Was Supp Med really required like Prefunding? I didn't think it was mandatory, but was just a matter of not being made available again if you didn't opt in X years before your earliest possible retirement date.

Also don't overlook the fact that the Supp Med policy was/is there for you. Just because you didn't use it doesn't mean you get your money back. Otherwise, I'd be demanding a refund on the homeowners insurance and extra mold policy I've never used on my past three houses....

If the company and the union represented something to me as a benefit and I paid it through a negotiated reduction in my take home pay: we have a contract.

If the company and the union now wish to change the terms and conditions of that contract without my consent: someone, other than me, needs to open up their checkbook to cover the $450,000.00 of coverage I am losing.

Sucks to be you, but the company didn't lobby to have your contract superseded by Federal law. Not sure if your union did directly or indirectly thru the AFL-CIO.

Maybe you should call up your union brothers and sisters over at the SEIU, who essentially forced healthcare reform on us without thinking thru all the ramifications, and complain.

When I got my refund of Prefunding after leaving AA, it included interest on the contributions I'd made.
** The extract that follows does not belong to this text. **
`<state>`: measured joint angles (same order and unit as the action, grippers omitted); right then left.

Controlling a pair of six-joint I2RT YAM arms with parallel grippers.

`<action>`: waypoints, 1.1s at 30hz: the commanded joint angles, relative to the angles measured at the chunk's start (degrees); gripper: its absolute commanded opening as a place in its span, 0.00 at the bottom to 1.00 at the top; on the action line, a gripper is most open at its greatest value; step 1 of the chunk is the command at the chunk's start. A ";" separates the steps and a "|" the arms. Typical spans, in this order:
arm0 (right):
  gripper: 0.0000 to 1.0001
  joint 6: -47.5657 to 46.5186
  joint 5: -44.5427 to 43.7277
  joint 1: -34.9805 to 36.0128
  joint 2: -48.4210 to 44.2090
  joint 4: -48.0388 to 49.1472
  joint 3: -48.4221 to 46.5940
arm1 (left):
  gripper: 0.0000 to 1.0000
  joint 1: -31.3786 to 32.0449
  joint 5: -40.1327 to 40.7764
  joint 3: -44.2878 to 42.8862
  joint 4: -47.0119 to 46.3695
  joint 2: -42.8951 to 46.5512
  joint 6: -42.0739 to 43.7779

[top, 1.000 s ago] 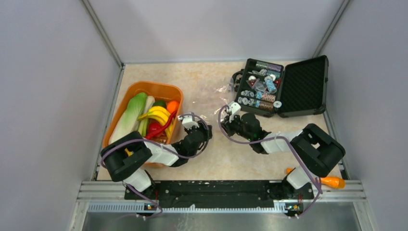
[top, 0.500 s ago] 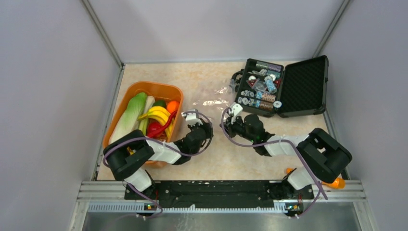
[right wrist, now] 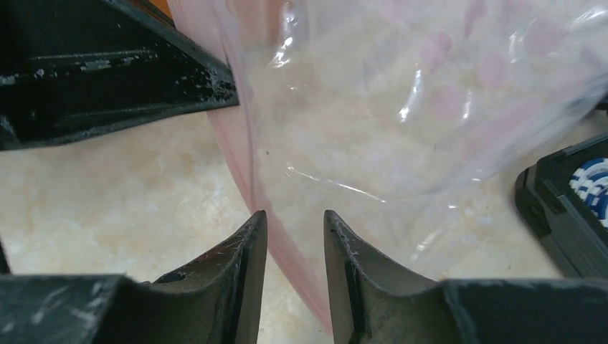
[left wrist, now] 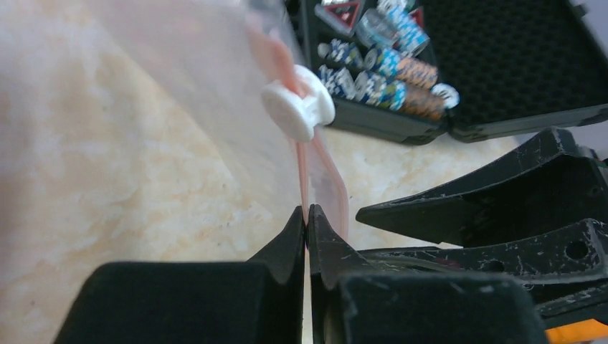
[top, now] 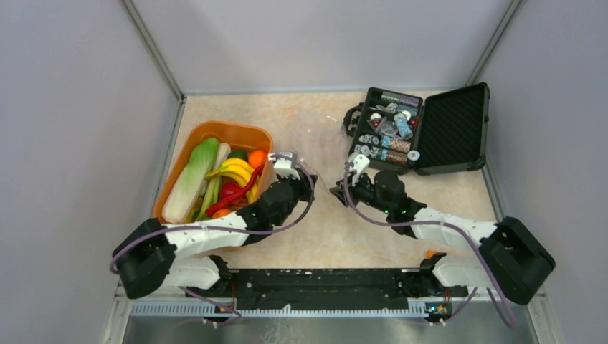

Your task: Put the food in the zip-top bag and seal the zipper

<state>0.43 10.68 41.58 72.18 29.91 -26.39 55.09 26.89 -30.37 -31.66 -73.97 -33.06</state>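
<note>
The zip-top bag (left wrist: 193,79) is clear with a pink zipper (left wrist: 305,172) along its mouth and a white slider (left wrist: 297,111). My left gripper (left wrist: 307,209) is shut on the zipper edge, at the table's middle in the top view (top: 305,183). My right gripper (right wrist: 294,222) is open, and the pink zipper (right wrist: 244,143) runs between its fingers; it faces the left gripper in the top view (top: 337,192). The bag (right wrist: 401,107) hangs in front of it and is barely visible from above. The food, with bananas (top: 233,170), an orange (top: 257,158) and a red chilli (top: 240,193), lies in the orange tub (top: 236,132).
An open black hard case (top: 459,125) with chips stands at the back right, close behind the right gripper. The orange tub sits just left of the left gripper. Grey walls close in the table on three sides. An orange object (top: 430,254) lies by the right base.
Both arms have stretched out, their elbows swinging outward. The bag's crinkled glints on the table behind the grippers are gone. The grippers stayed close together at the middle.
</note>
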 commanded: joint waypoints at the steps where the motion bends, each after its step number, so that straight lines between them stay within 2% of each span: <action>1: 0.39 8.07 -1.65 0.52 -12.41 0.48 0.21 | 0.00 -0.21 -3.67 -3.97 9.97 8.80 6.04; 3: 0.54 13.43 -4.77 0.53 -18.68 0.76 1.56 | 0.00 -0.29 -6.00 -4.98 12.75 12.40 8.40; 5: 0.65 17.76 -9.93 0.56 -24.39 -1.73 1.31 | 0.00 -0.38 -8.94 -6.29 15.00 14.70 10.58; 7: 0.69 19.90 -14.20 0.52 -28.74 -5.82 -0.07 | 0.00 -0.51 -12.23 -8.07 16.64 16.49 12.07; 16: 0.69 18.05 -31.35 0.52 -38.53 -24.14 -7.09 | 0.00 -0.54 -26.19 -22.31 24.59 16.07 16.18; 19: 0.72 16.51 -35.89 0.52 -40.00 -27.77 -8.98 | 0.00 -0.56 -33.16 -28.11 27.02 13.34 15.50; 23: 0.74 16.25 -48.23 0.52 -43.35 -31.00 -9.89 | 0.00 -0.51 -43.77 -35.48 31.06 9.11 13.95; 26: 0.76 14.78 -54.88 0.49 -46.92 -31.79 -9.92 | 0.00 -0.51 -52.37 -37.83 29.74 6.32 13.03; 29: 0.77 11.28 -54.98 0.52 -47.29 -31.78 -11.03 | 0.00 -0.51 -58.98 -38.66 27.24 3.23 11.42; 33: 0.78 11.06 -55.82 0.52 -43.91 -36.98 -15.58 | 0.00 -0.55 -66.56 -38.99 21.24 -0.65 7.24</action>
<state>13.98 -41.21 41.85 25.58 -3.14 -36.21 54.68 -27.97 -67.46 -3.55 -71.85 -21.52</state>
I'd assume the same for other refunds made for programs made obsolete under Federal mandate.


Also, given how much continues to come out about what really is/isn't in the health care "reform", I still wouldn't rule out repeal, either in whole or in part.
 
Was Supp Med really required like Prefunding? I didn't think it was mandatory, but was just a matter of not being made available again if you didn't opt in X years before your earliest possible retirement date.

Also don't overlook the fact that the Supp Med policy was/is there for you. Just because you didn't use it doesn't mean you get your money back. Otherwise, I'd be demanding a refund on the homeowners insurance and extra mold policy I've never used on my past three houses....
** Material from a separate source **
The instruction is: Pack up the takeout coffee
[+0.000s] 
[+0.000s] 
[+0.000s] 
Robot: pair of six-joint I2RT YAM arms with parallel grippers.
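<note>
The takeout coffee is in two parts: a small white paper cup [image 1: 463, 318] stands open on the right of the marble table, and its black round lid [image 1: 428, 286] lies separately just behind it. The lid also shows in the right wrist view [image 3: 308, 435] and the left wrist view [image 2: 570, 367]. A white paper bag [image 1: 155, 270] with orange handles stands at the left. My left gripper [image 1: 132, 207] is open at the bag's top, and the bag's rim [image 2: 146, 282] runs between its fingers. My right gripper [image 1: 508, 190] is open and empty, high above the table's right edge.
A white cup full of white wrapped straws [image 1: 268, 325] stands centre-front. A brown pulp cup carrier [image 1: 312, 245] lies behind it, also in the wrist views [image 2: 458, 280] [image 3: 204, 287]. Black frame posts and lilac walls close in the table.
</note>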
Sucks to be you, but the company didn't lobby to have your contract superseded by Federal law. Not sure if your union did directly or indirectly thru the AFL-CIO.
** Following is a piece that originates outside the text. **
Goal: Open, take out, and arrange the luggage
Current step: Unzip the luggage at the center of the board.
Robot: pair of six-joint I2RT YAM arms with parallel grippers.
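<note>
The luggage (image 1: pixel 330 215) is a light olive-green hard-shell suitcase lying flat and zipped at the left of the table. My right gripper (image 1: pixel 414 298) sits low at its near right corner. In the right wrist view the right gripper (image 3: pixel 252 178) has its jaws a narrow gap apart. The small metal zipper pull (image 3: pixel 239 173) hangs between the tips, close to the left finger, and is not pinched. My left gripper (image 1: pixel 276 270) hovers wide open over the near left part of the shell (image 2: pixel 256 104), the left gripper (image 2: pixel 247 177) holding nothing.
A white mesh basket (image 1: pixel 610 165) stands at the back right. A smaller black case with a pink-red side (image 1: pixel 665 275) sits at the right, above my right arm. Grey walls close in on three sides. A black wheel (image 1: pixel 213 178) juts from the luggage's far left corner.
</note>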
When I got my refund of Prefunding after leaving AA, it included interest on the contributions I'd made. I'd assume the same for other refunds made for programs made obsolete under Federal mandate.

As Boomer and I said before, most who purchased this insurance bought it for the retiree aspect of the coverage, they paid into it for years because they were told they had to buy it now and could not wait till later, unlike your Home Insurance. Unlike your Home Insurance AA, their employer, was running this scam. Sad but obviously they were wrong to trust their employer.

While there was additional coverage only one person has ever exceeded the $5 million lifetime cap, more than likely he/she is dead now. People were not buying the supplimental to raise their lifetime cap to $8 million, they were buying it for retirement. Now the company after selling it as retirement insurance and collecting premiums has decided to walk away from that committment and pocket the $78 million from the plan, all of which came from contributions and investment earnings on those contributions. Keeping those contributions is just wrong, they should refund those who paid into it till now. At the very least they could have an actuary figure out the value of the extra $3 million to the lifetime cap vs the value of the $500,000 retirement cap. With only one person in over 10 years going over the $5 million lefetime cap and probably hundreds, if not more, exceeding the $50k cap on prefunding I think that the formula would place the majority of the value of the plan for the subscriber on the retiree part.

As far as getting back your prefunding, you only got back the half you put in,and half the interest, the company kept the half they put in, and the interest and you lost all the benifit. They screwed you. Prefunding was put in place as a replacement of fully company paid retiree health. What they did would be no different than if we switched to a 401K match then 20 years from now the company telling us "we no longer want to manage or match the 401K so we will refund what you put in, plus the interest on your contributions but we are keeping the match and the interest earned on it". So despite your years of service you will get no pension from the company.